We have been invited to participate in a very stimulating workshop at the Lorentz Center https://www.lorentzcenter.nl/lc/web/2017/878/info.php3?wsid=878&venue=Snellius
to discuss information and knowledge perspectives in language, how they are represented and used on the web, and their impact on individuals and groups in society. We want to understand what are the key research questions to be answered to enable perspective-aware dissemination and understanding of facts. For example: how can we make sure that people are able to distinguish biased news from true facts? or that opinions are clearly distinguishable from facts? how can we improve the capacity of individuals in critically analysing a post? And more things like that…
We are then preparing to attend the workshop that will start on Tuesday and one idea proposed by the organisers is to try and identify 5 stars for the Perspective Web in analogy with what Tim Berners Lee did with the 5-star rating scale for open data.
The following includes notes derived from a discussion we had on this topic, and that we are going to share with the other participants.
A first problem is: what are we rating?
1) Perspective stars depend on communication pragmatics and semiotic type (“linguistic games”).
I will use different criteria to rate a Facebook post from those to rate a journal article.
Another question is: What is the objective of the star-scale?
2) Each star-level must be given a semantics.
Stars may make an assessment about truth, autoritativeness, trust, beauty, goodness, a mix of all.
There is a problem: who is implementing the stars?

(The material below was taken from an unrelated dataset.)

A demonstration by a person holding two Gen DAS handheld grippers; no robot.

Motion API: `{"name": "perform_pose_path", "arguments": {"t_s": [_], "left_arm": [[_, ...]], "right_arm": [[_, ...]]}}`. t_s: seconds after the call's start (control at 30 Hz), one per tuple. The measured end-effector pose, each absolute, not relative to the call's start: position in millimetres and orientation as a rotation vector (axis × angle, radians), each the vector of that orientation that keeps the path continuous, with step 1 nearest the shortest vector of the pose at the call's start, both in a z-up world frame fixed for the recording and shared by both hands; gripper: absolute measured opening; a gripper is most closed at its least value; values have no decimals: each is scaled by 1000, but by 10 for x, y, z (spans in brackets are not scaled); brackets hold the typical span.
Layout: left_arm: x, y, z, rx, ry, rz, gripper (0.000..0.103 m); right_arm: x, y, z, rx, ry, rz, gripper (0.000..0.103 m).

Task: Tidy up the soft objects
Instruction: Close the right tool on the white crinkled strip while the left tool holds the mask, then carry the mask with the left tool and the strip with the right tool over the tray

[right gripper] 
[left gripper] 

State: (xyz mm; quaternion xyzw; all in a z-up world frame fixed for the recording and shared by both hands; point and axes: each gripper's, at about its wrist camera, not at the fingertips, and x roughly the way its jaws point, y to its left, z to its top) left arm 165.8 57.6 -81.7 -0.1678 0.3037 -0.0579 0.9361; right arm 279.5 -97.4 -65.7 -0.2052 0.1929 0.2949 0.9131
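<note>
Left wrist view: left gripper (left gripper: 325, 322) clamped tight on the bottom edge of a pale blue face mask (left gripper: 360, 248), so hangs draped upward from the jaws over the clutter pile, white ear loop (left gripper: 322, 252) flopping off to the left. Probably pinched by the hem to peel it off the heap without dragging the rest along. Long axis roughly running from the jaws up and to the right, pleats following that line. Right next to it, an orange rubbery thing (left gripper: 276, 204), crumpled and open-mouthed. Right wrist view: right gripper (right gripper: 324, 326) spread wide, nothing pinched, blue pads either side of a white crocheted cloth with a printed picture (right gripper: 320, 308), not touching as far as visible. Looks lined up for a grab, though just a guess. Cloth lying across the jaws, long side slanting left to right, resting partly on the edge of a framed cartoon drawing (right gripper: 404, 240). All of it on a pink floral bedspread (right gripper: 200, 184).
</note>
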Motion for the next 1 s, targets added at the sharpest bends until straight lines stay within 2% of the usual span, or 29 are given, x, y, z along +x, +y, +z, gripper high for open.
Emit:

Let us imagine a game where a group of people decides to define rules for telling stories based on actual events. The rules would enforce something like: state clearly whether this is your opinion or a report, provide references that support what you say, mention who talked about the same fact in the past, and whether they agreed or not with you, etc. The participants also agree on a rating scale for judging the stories according to how well they comply with the rules. Each participant will then tell a story, and the rest of the group (reviewers) will assign a score to the story based on the rating scale and the shared rules.

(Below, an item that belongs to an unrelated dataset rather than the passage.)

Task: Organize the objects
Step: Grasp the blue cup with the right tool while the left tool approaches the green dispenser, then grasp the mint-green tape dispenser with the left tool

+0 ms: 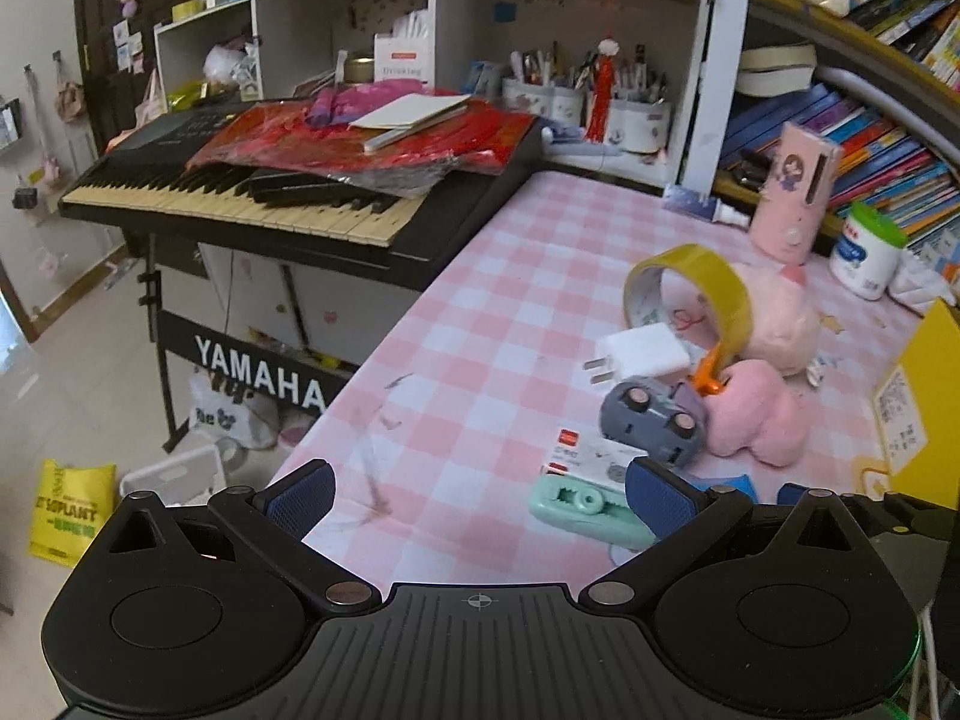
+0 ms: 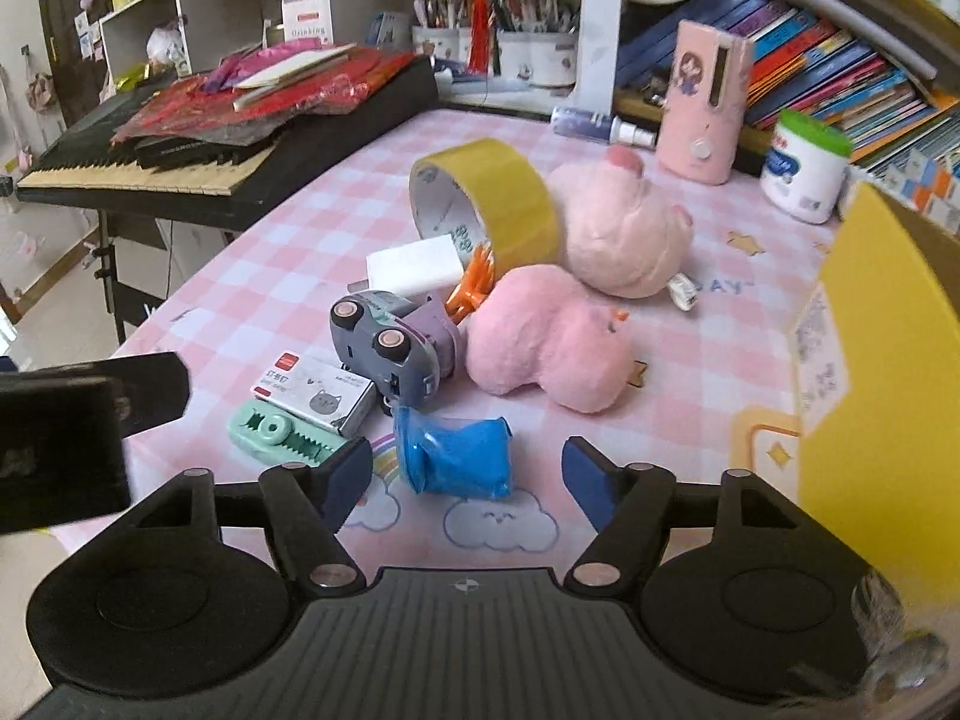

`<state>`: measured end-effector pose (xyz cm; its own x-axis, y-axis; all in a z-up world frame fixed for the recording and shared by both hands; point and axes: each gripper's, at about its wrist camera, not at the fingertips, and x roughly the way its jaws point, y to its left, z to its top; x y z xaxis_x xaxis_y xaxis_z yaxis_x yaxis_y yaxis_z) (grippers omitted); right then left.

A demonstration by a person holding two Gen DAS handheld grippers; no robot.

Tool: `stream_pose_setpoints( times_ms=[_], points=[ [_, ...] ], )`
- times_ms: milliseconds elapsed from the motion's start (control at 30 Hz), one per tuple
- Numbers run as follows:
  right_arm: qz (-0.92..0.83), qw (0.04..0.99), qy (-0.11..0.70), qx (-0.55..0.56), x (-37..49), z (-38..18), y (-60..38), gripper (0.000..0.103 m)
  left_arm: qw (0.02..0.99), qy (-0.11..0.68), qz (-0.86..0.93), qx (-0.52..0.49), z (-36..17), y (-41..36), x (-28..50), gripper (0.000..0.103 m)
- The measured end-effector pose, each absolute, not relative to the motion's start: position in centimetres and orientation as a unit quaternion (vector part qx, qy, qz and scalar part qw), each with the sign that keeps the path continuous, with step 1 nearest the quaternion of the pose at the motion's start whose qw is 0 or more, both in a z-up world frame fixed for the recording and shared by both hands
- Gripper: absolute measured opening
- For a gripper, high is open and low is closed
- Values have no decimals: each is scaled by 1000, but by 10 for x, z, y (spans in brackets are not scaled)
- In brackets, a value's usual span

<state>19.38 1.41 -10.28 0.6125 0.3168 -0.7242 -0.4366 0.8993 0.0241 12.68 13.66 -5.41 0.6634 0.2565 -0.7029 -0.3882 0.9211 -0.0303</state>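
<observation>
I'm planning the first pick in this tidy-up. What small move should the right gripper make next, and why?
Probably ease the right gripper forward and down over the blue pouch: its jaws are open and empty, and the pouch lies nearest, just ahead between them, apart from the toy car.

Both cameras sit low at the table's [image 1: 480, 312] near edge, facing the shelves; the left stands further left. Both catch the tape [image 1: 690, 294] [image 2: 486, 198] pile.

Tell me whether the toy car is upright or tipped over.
Tipped over: the toy car lies on its side, wheels facing sideways and up, not on the table.
</observation>
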Motion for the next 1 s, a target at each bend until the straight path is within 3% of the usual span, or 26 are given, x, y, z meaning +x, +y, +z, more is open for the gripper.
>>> stream_pose_setpoints(
  times_ms=[100, 200, 433, 767, 1000],
  points=[
    [220, 886, 400, -83, 203, -112, 19, 57, 904, 377, 179, -88, -58, 137, 131, 103],
    [232, 881, 405, -83, 207, -115, 20, 41, 902, 389, 169, -84, -62, 136, 137, 103],
    [211, 906, 358, -84, 206, -92, 0, 40, 905, 382, 147, -116, -64, 137, 150, 103],
    [165, 927, 336, -31, 215, -72, -35, 40, 892, 442, 82, -43, -94, 106, 180, 101],
    [174, 924, 339, -14, 213, -67, -40, 40, 887, 457, 59, -15, -110, 103, 188, 81]
  ],
)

If we move this example to the web, and in particular to social networks, we may define a 5-star rating scale to be assigned to individual posts.

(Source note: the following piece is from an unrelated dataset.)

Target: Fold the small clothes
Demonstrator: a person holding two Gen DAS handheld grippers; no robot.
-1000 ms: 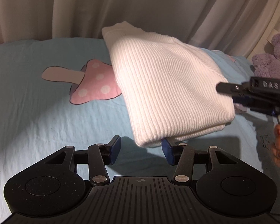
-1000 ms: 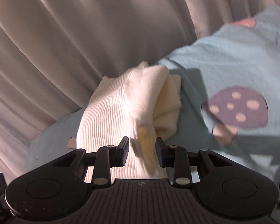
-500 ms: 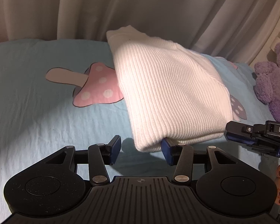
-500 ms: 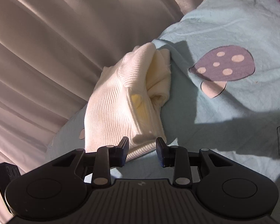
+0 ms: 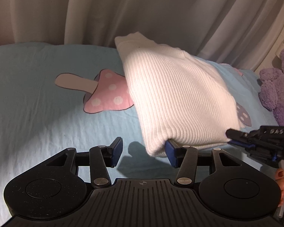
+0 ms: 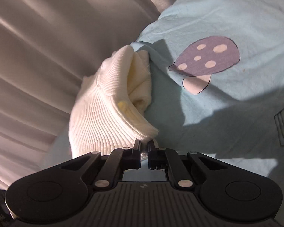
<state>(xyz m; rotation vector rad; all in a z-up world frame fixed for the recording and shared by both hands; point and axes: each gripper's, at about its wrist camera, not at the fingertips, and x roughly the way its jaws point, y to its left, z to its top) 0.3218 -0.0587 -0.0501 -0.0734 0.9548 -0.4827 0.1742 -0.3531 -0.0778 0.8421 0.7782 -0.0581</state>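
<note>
A folded white ribbed knit garment [image 5: 176,98] lies on the light blue mushroom-print sheet [image 5: 37,98]. My left gripper [image 5: 143,151] is open, low over the sheet at the garment's near corner; its right finger [image 5: 171,151] touches the fold's edge. My right gripper [image 6: 144,149] is shut on the garment's near edge [image 6: 142,132], with the cloth pinched between the fingers. It also shows at the right of the left wrist view [image 5: 259,140]. In the right wrist view the stacked layers of the garment [image 6: 111,102] gape open on the side.
A purple plush toy [image 5: 276,89] sits at the right edge of the bed. Beige curtains [image 5: 142,9] hang right behind the bed. Pink [image 5: 106,94] and purple [image 6: 208,56] mushroom prints mark the sheet.
My right gripper has come down to the garment's near edge and closed on it. The left gripper has stayed open at the corner, shifting slightly.
</note>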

If we had a rating scale for e.g. Facebook posts, people reading others’ posts would be influenced by the rating of those posts, when judging their content (similarly to what happens with rating for restaurants, hotels, etc.). In turn, they would be influenced when writing their own future posts, in an attempt to obtain high rates.
Assuming that the rating works well, the result will be virtuous, as people would train themselves to develop better critical analysis capabilities.
However, people are usually not good at in depth critical analysis. In particular, post rating would often result in biased and uniformed judgement, e.g. based on prejudice, or emotions that have nothing to do with critical thinking. For this reason, post rating may be a perfect job for an AI using clear quality criteria, associated with a 5-star rating scale.
3) Perspective star rating of content should be done by an AI, based on formal and transparent criteria.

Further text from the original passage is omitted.